### [What is needed]
When you reach the line with "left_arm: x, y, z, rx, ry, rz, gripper" in the listing below, transcribe it and each line after it up to and including the line with "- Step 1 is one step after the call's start", exactly and with nothing else.

### [Data extract]

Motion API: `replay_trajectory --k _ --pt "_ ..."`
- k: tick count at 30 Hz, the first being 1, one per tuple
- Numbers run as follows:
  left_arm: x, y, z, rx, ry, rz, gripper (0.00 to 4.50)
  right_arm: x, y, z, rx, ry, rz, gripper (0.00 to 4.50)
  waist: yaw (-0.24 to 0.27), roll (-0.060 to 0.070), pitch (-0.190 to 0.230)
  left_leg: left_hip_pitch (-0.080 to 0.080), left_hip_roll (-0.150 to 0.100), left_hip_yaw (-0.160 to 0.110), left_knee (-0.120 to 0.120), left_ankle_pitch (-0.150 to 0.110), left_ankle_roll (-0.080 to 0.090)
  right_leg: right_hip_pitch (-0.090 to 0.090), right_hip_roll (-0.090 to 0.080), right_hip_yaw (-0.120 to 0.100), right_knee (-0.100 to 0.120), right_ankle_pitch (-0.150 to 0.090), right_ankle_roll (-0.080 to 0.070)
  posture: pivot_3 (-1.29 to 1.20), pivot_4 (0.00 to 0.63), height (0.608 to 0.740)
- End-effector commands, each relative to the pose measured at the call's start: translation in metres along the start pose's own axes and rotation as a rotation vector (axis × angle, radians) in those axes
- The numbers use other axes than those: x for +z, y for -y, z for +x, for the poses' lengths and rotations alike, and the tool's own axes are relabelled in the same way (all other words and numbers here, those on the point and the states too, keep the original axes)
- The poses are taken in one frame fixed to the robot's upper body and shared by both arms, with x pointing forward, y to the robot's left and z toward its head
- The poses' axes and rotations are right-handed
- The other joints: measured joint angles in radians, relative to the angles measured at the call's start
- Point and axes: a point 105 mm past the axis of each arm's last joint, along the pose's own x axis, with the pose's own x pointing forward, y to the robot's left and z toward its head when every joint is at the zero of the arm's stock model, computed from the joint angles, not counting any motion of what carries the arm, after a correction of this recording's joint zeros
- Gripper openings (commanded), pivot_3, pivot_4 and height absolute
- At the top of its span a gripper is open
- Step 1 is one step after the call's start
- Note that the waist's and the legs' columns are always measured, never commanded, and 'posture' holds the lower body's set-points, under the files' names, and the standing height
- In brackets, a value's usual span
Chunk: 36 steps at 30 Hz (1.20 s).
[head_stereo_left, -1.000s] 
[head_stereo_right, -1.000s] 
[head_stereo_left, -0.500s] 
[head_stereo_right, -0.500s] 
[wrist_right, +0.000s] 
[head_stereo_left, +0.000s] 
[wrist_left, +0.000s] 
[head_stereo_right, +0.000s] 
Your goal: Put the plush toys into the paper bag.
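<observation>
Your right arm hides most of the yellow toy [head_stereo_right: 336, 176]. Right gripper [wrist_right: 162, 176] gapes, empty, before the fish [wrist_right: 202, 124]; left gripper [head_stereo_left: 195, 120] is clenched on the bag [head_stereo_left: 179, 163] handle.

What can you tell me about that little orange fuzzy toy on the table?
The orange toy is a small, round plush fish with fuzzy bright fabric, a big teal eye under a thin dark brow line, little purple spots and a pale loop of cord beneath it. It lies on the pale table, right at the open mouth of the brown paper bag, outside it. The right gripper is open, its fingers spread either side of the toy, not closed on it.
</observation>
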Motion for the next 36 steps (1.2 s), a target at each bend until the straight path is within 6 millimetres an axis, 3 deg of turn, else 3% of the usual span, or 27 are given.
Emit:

### [Expected answer]
  left_arm: x, y, z, rx, ry, rz, gripper (0.00 to 4.50)
  right_arm: x, y, z, rx, ry, rz, gripper (0.00 to 4.50)
  waist: yaw (-0.24 to 0.27), roll (-0.060 to 0.070), pitch (-0.190 to 0.230)
  left_leg: left_hip_pitch (-0.080 to 0.080), left_hip_roll (-0.150 to 0.100), left_hip_yaw (-0.160 to 0.110), left_knee (-0.120 to 0.120), left_ankle_pitch (-0.150 to 0.110), left_ankle_roll (-0.080 to 0.090)
  right_leg: right_hip_pitch (-0.090 to 0.090), right_hip_roll (-0.090 to 0.080), right_hip_yaw (-0.120 to 0.100), right_knee (-0.100 to 0.120), right_ankle_pitch (-0.150 to 0.090), right_ankle_roll (-0.080 to 0.070)
  posture: pivot_3 (-1.29 to 1.20), pivot_4 (0.00 to 0.63), height (0.608 to 0.740)
- End-effector commands, each relative to the pose measured at the call's start: translation in metres along the start pose's own axes and rotation as a rotation vector (axis × angle, radians) in those axes
- The numbers use other axes than those: x for +z, y for -y, z for +x, for the poses' lengths and rotations alike, and the tool's own axes are relabelled in the same way (all other words and numbers here, those on the point and the states too, keep the original axes)
- The poses are taken in one frame fixed to the robot's upper body and shared by both arms, with x pointing forward, y to the robot's left and z toward its head
- The poses' axes and rotations are right-handed
- The other joints: measured joint angles in radians, relative to the angles measured at the call's start
- Point and axes: a point 105 mm past the axis of each arm's last joint, along the pose's own x axis, with the pose's own x pointing forward, y to the robot's left and z toward its head when every joint is at the zero of the arm's stock model, computed from the joint angles, not counting any motion of what carries the arm, after a correction of this recording's joint zeros
- Gripper openings (commanded), pivot_3, pivot_4 and height absolute
- At the top of its span a gripper is open
- Step 1 is one step after the call's start

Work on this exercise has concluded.